### WORK INSTRUCTIONS
From the first line of the data below, copy each line up to the one containing "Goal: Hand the", and include that line too.
-------- PROVIDED ENTRIES --------
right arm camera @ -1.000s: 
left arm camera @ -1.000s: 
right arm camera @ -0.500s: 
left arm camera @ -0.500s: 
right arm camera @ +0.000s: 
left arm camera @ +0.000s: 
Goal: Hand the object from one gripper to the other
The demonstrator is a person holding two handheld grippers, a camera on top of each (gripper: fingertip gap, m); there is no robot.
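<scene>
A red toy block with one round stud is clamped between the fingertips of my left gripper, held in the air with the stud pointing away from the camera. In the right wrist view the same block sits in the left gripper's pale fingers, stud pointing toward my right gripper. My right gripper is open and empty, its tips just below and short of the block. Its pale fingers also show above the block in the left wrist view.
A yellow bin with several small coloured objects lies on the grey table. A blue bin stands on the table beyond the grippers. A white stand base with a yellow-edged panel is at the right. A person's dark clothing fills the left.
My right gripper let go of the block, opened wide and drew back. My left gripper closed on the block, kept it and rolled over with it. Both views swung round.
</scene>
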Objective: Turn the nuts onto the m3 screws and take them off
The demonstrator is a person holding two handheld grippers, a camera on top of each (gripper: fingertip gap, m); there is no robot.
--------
### EXERCISE RESULT
right arm camera @ -1.000s: 
left arm camera @ -1.000s: 
right arm camera @ -0.500s: 
left arm camera @ -0.500s: 
right arm camera @ +0.000s: 
left arm camera @ +0.000s: 
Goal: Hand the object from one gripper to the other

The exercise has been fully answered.